Production assembly mechanic Howard Shanor works to hang a gearbox on a jet engine at a General Electric factory in Cincinnati, Ohio. Photo: Luke Sharrett/Bloomberg via Getty Images

Tip of the cap to whoever at Bloomberg came up with the angle and headline for this piece: “GE’s $500,000,000,000 Market Wipeout Is Like Erasing Facebook.” Pegged to the departure of CEO John Flannery, the article notes that in the year 2000, GE was worth $600 billion. Today, it’s worth $100 billion — meaning it lost about the net worth of Facebook over the past 18 years.

It’s a nice way of phrasing the staggering amount of market valuation GE shed over the past 18 years, due to a combination of bad luck (9/11 had serious repercussions for a company heavily involved in aviation), bad management (remember when GE owned NBC?), and the general headwinds faced by every major manufacturer over the past 20 years.

What the article didn’t mention is that GE, even with that paltry $100 billion valuation, employs about 313,000 people per its 2017 10-K report. Facebook, per its own 2017 10-K, employs just 25,105.

This isn’t a new insight. The Wall Street Journal did an excellent piece in 2016 noting that the one thing lacking from the new tech boom were jobs. In 2016, the Information gave Facebook the honor of being the company able to generate the most stock value with the fewest number of employees — far, far outdistancing companies like GE, Verizon, or AT&T.

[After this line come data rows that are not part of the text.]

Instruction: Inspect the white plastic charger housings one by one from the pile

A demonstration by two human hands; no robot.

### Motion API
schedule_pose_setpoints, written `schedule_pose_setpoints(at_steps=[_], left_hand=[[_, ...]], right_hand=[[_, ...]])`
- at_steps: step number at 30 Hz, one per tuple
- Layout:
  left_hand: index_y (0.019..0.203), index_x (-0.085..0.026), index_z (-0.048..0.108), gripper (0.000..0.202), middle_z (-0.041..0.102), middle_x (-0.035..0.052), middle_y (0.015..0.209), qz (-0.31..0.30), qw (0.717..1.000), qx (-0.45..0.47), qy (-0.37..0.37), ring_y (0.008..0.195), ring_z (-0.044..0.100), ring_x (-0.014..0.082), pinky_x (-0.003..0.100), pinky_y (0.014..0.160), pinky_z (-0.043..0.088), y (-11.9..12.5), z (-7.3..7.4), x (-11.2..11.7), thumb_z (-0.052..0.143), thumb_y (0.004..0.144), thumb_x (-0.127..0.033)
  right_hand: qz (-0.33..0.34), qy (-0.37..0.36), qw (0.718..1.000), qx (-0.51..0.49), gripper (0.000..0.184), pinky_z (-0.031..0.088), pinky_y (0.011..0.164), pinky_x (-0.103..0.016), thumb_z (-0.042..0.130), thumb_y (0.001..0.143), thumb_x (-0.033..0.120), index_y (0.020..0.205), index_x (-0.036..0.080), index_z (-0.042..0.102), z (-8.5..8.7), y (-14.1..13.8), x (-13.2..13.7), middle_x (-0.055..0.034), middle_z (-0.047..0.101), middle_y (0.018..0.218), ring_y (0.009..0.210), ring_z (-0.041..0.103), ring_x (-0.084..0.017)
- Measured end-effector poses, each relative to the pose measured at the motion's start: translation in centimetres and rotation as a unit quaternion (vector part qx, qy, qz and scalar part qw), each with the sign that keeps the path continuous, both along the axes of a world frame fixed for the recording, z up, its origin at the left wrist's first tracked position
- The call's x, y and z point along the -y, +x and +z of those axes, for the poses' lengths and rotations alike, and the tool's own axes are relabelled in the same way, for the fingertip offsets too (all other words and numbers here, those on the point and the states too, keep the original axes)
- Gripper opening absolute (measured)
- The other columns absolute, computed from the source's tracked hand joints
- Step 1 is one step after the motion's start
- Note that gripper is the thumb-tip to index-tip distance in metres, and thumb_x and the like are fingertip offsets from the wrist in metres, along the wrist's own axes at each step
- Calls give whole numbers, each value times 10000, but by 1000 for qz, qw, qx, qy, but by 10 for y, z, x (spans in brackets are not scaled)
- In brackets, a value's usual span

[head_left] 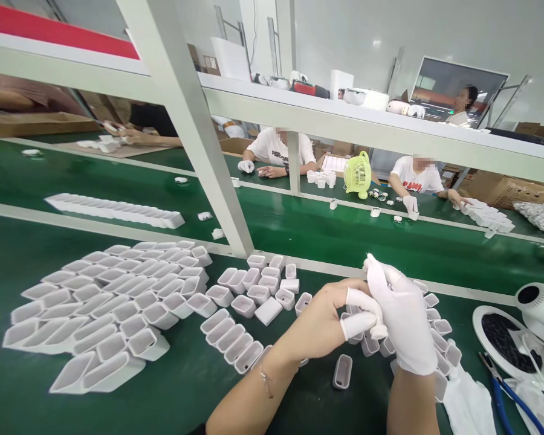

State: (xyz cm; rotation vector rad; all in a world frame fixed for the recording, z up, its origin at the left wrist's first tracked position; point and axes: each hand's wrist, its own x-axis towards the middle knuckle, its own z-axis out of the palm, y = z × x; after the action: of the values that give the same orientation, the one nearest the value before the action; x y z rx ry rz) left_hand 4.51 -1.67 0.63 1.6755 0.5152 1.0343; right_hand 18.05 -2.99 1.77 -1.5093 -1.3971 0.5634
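Observation:
My left hand (333, 317) has white covers on some fingertips and a bare palm and wrist. Its fingers are closed against the white glove on my right hand (401, 314). That glove covers the hand to the wrist, with its fingers bent and pressed together. Bunched white fabric shows where the hands meet; anything else between the fingers is hidden. Small white plastic housings (370, 344) lie behind and beneath both hands. One single housing (343, 371) lies open side up on the green table, just below the hands.
Many larger white housings (113, 314) stand in rows at left. Small ones (258, 293) cluster mid-table. At right are blue-handled pliers (498, 386), a loose white glove (469, 402) and a white fan (532, 302). A metal post (190, 127) rises ahead; co-workers sit across the green belt (344, 226).

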Motion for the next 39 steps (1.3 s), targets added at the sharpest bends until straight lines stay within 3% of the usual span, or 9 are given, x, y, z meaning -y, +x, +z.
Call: schedule_pose_setpoints(at_steps=[4,11,16,20,24,27,31,36,39], left_hand=[[684,-143,694,121,664,68,794,33,999,31,-15,717,610,181,292,667,492,6,-4,-1,615,756,-201],[690,-145,697,123,645,58,773,39,998,43,-17,635,570,143,262,597,459,3,-6,-3,617,760,-208],[722,-175,702,92,658,56,933,22,998,51,13,857,622,182,300,785,496,-2,-4,-5,629,776,-159],[710,-183,715,127,689,52,920,8,999,32,29,939,622,211,318,822,487,-1,-3,-4,613,767,-132],[677,-188,720,148,701,50,794,56,997,16,52,878,598,210,312,777,480,1,-6,-5,615,777,-157],[685,-191,725,151,692,46,749,76,995,14,58,816,588,197,301,741,480,0,-8,-5,621,793,-182],[704,-198,723,167,705,38,752,87,993,13,75,814,589,189,292,740,480,3,-8,-6,604,816,-168],[731,-201,714,158,728,27,808,93,990,29,98,810,598,170,285,761,487,7,-8,-5,600,817,-134],[738,-205,713,165,732,22,819,115,987,21,111,826,601,169,284,769,487,5,-8,-5,596,827,-129]], right_hand=[[8,-2,1000,-21,340,486,528,-276,521,896,528,913,251,719,-4,0,2,3,683,664,598,645,-182],[-23,51,998,10,388,480,552,-267,529,886,557,783,223,700,-5,5,1,-1,652,635,596,615,-168],[-52,45,997,38,404,448,505,-257,523,881,578,847,230,725,-8,6,-2,-15,701,724,597,620,-164],[-17,80,996,41,376,472,541,-261,547,864,562,916,239,732,-10,-1,-1,-22,716,787,665,645,-180],[-7,17,1000,-19,394,458,518,-234,511,895,552,802,230,717,-4,-8,3,17,671,662,601,620,-143],[-2,-13,998,-68,403,447,486,-232,530,877,564,817,218,727,0,-9,3,19,661,635,583,613,-145],[-25,-12,989,-147,370,474,510,-245,587,834,524,940,206,742,-5,-4,0,-2,706,721,619,634,-162],[68,33,965,-253,371,543,665,-281,549,844,511,949,206,734,-14,-7,-3,-47,738,924,805,677,-188],[53,49,950,-303,414,550,716,-307,554,830,558,925,196,732,-15,-12,-4,-60,746,920,835,686,-198]])
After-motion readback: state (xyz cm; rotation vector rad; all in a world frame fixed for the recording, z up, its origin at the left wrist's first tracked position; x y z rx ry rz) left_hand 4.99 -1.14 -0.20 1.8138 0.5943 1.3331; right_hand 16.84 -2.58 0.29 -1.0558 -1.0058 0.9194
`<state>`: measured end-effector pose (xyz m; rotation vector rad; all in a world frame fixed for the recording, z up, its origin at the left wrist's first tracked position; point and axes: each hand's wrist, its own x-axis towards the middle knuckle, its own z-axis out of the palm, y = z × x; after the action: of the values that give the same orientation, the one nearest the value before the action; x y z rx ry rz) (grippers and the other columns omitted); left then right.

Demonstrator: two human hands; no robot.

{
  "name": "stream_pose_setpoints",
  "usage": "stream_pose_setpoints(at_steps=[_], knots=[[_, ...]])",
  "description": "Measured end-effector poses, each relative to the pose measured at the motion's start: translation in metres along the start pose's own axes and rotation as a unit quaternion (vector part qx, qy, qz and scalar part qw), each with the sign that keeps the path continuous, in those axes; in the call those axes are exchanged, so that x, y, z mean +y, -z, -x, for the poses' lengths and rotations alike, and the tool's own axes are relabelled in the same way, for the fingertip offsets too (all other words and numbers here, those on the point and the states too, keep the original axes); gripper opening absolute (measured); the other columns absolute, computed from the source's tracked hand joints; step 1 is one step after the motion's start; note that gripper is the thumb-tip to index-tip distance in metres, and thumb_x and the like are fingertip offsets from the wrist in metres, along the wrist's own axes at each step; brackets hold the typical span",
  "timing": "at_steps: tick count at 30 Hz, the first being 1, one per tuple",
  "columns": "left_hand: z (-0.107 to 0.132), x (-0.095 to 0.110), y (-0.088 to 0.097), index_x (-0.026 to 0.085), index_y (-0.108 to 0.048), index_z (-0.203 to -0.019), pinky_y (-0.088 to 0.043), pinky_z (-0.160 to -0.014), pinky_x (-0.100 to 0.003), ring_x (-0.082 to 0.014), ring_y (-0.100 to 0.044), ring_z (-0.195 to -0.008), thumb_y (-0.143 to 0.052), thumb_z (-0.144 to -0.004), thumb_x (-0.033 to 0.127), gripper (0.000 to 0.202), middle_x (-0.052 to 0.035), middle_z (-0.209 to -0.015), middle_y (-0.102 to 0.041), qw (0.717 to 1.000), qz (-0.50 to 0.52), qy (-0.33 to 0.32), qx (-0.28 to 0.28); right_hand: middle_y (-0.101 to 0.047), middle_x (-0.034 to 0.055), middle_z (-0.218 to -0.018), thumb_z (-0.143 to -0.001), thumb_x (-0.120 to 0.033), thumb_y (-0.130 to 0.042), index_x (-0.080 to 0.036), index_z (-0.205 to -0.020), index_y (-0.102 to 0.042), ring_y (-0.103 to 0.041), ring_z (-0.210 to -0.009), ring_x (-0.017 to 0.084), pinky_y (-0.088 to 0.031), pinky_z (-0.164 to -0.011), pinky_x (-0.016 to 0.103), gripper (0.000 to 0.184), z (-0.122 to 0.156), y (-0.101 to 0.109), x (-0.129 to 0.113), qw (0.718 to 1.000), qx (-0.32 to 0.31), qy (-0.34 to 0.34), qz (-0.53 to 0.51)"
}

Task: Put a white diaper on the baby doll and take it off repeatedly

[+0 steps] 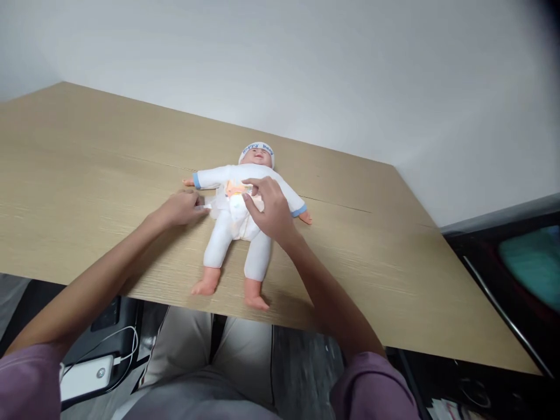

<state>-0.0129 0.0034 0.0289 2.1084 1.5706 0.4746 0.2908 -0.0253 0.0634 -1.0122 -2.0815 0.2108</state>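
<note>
On the table lies a baby doll on its back, in a white outfit with blue cuffs and a lettered white cap. A white diaper with a coloured print on its front is between its legs and over its belly. My left hand pinches the diaper's side tab, pulled out to the left of the doll's hip. Above the belly, my right hand has its thumb and forefinger apart, with nothing visible between them. Its other fingers are partly hidden, and I cannot tell whether it touches the diaper.
The wooden table reaches to a pale wall at the back. A white power bank with a cable lies below the front edge at left. A dark object with a teal panel stands beyond the right edge.
</note>
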Motion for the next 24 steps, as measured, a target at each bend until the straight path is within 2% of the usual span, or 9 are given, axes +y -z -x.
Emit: stream_pose_setpoints(at_steps=[2,4,7,10,14,17,20,24], knots=[[-0.004,-0.002,0.002,0.026,-0.059,-0.066,-0.042,-0.075,-0.04,-0.0272,-0.056,-0.073,-0.073,-0.088,0.061,0.044,-0.0071,-0.072,-0.061,0.999,0.012,0.009,-0.03,-0.07,0.0093,-0.11,-0.116,-0.038,-0.057,-0.024,-0.142,-0.071,-0.067,-0.108,0.031,-0.056,-0.111,0.051,0.033,-0.014,-0.007,-0.002,0.999,-0.032,-0.002,0.005],[-0.008,-0.004,0.01,0.025,-0.058,-0.066,-0.04,-0.071,-0.038,-0.0242,-0.052,-0.07,-0.071,-0.089,0.064,0.046,-0.0055,-0.072,-0.059,0.996,0.07,0.024,-0.058,-0.073,0.0104,-0.113,-0.114,-0.037,-0.06,-0.022,-0.142,-0.071,-0.067,-0.111,0.032,-0.055,-0.111,0.051,0.034,-0.022,-0.013,-0.001,0.998,-0.061,-0.015,0.02],[-0.014,0.001,0.024,0.025,-0.058,-0.07,-0.039,-0.069,-0.035,-0.0209,-0.05,-0.071,-0.073,-0.089,0.067,0.049,-0.0027,-0.074,-0.057,0.98,0.192,0.024,-0.051,-0.075,0.0127,-0.121,-0.113,-0.039,-0.062,-0.02,-0.148,-0.07,-0.067,-0.116,0.034,-0.054,-0.113,0.052,0.04,-0.025,-0.016,0.001,0.995,-0.085,-0.034,0.029],[-0.025,0.021,0.029,0.024,-0.06,-0.07,-0.04,-0.071,-0.035,-0.0194,-0.051,-0.072,-0.077,-0.09,0.065,0.049,-0.0021,-0.075,-0.058,0.964,0.262,0.014,-0.034,-0.076,0.0118,-0.119,-0.112,-0.041,-0.063,-0.022,-0.155,-0.065,-0.068,-0.117,0.035,-0.054,-0.114,0.054,0.047,-0.024,-0.014,0.004,0.995,-0.088,-0.041,0.01],[-0.045,0.056,0.01,0.024,-0.068,-0.07,-0.043,-0.07,-0.037,-0.0204,-0.054,-0.071,-0.079,-0.092,0.065,0.048,-0.004,-0.072,-0.062,0.952,0.304,0.013,-0.032,-0.075,0.0074,-0.108,-0.109,-0.049,-0.072,-0.026,-0.164,-0.058,-0.068,-0.113,0.034,-0.055,-0.109,0.052,0.061,-0.024,-0.013,0.008,0.993,-0.098,-0.055,-0.019],[-0.056,0.068,-0.01,0.022,-0.075,-0.08,-0.044,-0.069,-0.037,-0.0208,-0.057,-0.073,-0.077,-0.094,0.067,0.047,-0.0063,-0.078,-0.069,0.931,0.363,-0.009,-0.043,-0.075,0.0058,-0.105,-0.107,-0.048,-0.076,-0.025,-0.165,-0.057,-0.068,-0.108,0.032,-0.055,-0.103,0.048,0.065,-0.027,-0.017,0.01,0.992,-0.095,-0.079,-0.024],[-0.059,0.063,-0.026,0.02,-0.075,-0.094,-0.048,-0.073,-0.035,-0.0185,-0.059,-0.076,-0.075,-0.096,0.068,0.048,-0.0067,-0.09,-0.072,0.903,0.428,-0.039,-0.008,-0.074,0.0052,-0.103,-0.111,-0.041,-0.068,-0.022,-0.158,-0.064,-0.067,-0.101,0.028,-0.053,-0.096,0.042,0.05,-0.031,-0.02,0.01,0.991,-0.073,-0.114,-0.019],[-0.055,0.046,-0.044,0.024,-0.067,-0.121,-0.049,-0.073,-0.031,-0.0158,-0.061,-0.08,-0.085,-0.093,0.064,0.052,-0.0036,-0.106,-0.069,0.895,0.428,-0.062,0.107,-0.073,0.0018,-0.1,-0.11,-0.026,-0.06,-0.025,-0.153,-0.068,-0.065,-0.095,0.024,-0.05,-0.09,0.038,0.044,-0.033,-0.02,0.006,0.987,-0.07,-0.139,-0.028]])
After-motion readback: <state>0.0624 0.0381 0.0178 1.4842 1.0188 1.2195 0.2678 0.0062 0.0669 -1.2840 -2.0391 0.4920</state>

From the point of view of investors, of course, this is why tech stocks remain so tremendously appealing. Apple and Facebook and Alphabet are able to generate tremendous amounts of money while keeping their head count historically low.

The phenomenal rise in the value of tech companies like Facebook, Apple, Alphabet, and others has reaped tremendous rewards for investors. But the majority of Americans don’t make most of their money from investments — they make money from wages. And to earn wages, you need a job. And despite losing a whole Facebook in stock-market valuation, GE has continued to provide ten times as many jobs as Facebook.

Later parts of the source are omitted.